From the line containing "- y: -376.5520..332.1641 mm" down to the line containing "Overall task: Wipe", copy out the entries below exactly, both lines included, and nothing else; pictures do not belong in the copy.

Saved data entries
==*==

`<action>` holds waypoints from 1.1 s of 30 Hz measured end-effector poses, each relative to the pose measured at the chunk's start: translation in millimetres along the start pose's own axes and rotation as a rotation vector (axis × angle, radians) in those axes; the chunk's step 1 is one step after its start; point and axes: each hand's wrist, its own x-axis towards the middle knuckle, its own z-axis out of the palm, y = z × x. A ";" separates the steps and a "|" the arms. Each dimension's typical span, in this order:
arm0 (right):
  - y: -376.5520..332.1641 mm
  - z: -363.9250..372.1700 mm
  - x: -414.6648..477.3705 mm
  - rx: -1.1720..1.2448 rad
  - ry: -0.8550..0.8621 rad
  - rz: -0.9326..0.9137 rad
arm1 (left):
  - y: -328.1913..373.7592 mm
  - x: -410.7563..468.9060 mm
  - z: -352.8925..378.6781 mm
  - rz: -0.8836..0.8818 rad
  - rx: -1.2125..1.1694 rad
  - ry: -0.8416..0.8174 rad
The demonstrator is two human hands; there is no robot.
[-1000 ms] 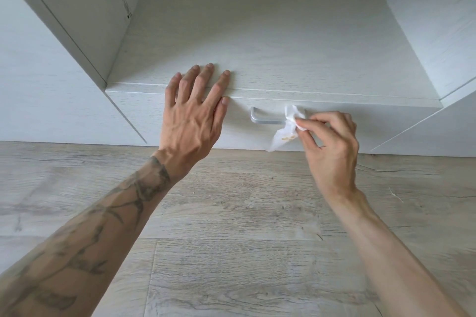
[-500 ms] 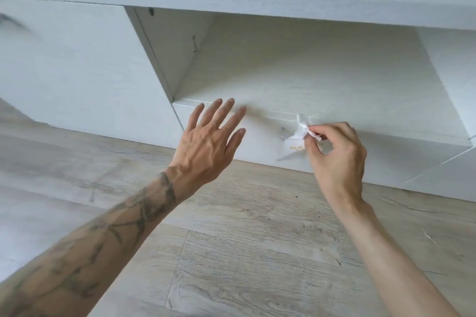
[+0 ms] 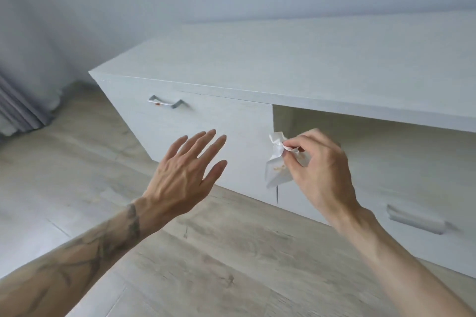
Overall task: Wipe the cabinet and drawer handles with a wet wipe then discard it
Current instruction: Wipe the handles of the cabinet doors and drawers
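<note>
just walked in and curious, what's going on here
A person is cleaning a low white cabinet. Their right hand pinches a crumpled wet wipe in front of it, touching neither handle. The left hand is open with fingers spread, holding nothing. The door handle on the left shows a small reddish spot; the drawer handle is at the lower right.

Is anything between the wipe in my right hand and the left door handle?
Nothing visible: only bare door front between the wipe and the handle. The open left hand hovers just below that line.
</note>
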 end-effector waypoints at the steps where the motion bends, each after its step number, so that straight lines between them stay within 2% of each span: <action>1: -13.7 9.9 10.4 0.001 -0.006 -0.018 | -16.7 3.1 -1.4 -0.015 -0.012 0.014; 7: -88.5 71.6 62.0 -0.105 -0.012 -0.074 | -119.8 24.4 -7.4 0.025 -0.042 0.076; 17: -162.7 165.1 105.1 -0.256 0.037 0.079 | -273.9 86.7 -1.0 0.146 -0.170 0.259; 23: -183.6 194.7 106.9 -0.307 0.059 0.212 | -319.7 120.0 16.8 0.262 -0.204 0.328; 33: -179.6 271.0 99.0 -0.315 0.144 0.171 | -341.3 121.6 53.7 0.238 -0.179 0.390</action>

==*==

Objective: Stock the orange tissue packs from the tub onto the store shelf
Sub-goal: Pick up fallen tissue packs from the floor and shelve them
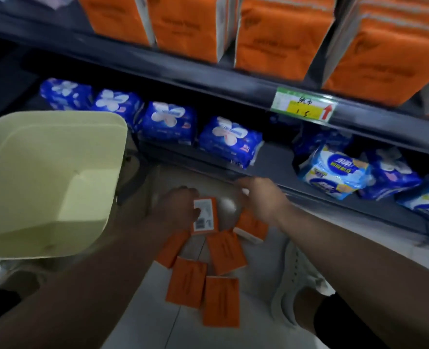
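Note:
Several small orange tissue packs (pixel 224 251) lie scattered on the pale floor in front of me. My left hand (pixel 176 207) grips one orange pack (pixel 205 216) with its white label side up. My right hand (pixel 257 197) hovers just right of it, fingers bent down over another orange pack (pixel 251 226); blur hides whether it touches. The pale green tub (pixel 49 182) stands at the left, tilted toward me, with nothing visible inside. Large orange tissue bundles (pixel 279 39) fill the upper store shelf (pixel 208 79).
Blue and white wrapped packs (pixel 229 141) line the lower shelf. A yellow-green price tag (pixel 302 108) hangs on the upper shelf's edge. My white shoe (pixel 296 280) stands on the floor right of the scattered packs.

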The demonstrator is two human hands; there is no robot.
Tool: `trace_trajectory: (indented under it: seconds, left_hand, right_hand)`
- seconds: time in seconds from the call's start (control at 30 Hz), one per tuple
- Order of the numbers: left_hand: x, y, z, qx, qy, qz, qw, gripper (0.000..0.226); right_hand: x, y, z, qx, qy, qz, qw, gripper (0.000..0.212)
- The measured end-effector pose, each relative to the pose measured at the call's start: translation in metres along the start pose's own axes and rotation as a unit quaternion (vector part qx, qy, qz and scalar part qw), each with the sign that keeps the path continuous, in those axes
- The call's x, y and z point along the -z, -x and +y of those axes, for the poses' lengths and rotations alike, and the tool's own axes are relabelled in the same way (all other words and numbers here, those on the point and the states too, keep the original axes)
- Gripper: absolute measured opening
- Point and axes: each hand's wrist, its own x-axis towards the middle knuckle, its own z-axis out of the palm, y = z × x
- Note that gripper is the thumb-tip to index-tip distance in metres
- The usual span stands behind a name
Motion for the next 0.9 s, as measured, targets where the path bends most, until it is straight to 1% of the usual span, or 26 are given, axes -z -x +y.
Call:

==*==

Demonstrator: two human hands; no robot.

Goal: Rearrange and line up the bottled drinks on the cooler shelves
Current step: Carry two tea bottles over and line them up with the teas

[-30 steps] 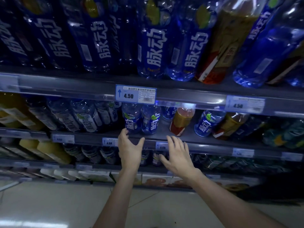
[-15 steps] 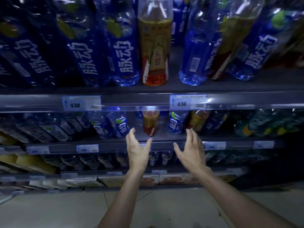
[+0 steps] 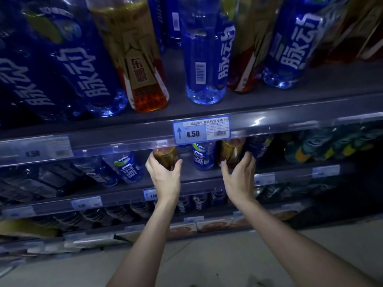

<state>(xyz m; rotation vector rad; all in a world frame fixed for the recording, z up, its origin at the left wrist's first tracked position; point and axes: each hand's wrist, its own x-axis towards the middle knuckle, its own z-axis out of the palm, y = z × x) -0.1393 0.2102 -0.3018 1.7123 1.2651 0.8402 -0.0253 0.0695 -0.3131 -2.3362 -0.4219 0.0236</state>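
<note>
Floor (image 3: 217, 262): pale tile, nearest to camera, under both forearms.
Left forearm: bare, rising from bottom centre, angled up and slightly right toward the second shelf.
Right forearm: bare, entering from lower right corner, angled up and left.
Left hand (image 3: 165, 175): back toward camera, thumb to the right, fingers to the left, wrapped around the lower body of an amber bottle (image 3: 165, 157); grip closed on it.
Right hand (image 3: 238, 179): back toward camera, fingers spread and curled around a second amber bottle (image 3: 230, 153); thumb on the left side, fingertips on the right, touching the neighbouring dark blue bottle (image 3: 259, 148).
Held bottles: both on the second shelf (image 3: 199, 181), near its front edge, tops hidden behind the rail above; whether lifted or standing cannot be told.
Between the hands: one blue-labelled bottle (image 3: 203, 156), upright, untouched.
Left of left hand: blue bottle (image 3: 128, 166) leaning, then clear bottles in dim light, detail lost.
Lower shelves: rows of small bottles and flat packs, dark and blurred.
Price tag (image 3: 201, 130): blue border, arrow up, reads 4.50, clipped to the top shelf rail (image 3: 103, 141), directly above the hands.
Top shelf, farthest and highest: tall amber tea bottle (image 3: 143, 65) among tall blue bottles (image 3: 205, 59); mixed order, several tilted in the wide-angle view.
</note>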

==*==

**Expected answer:**
  - y: -376.5520..332.1641 mm
  - z: -363.9250..372.1700 mm
  - x: -414.6648..477.3705 mm
  - rx: -1.1720..1.2448 rad
  - ry: -0.8550..0.8621 rad
  - rz: -0.9326..0.9137 rad
arm1 (left):
  - y: -328.1913..373.7592 mm
  - x: -410.7563..468.9060 mm
  - z: -352.8925..378.6781 mm
  - rz: -0.8836..0.8818 rad
  - rx: -1.2125..1.1694 rad
  - ry: -0.8416..0.8174 rad
The demonstrator is two human hands; there is no robot.
[-1000 ms] 
[-500 ms] 
[+0 ms] 
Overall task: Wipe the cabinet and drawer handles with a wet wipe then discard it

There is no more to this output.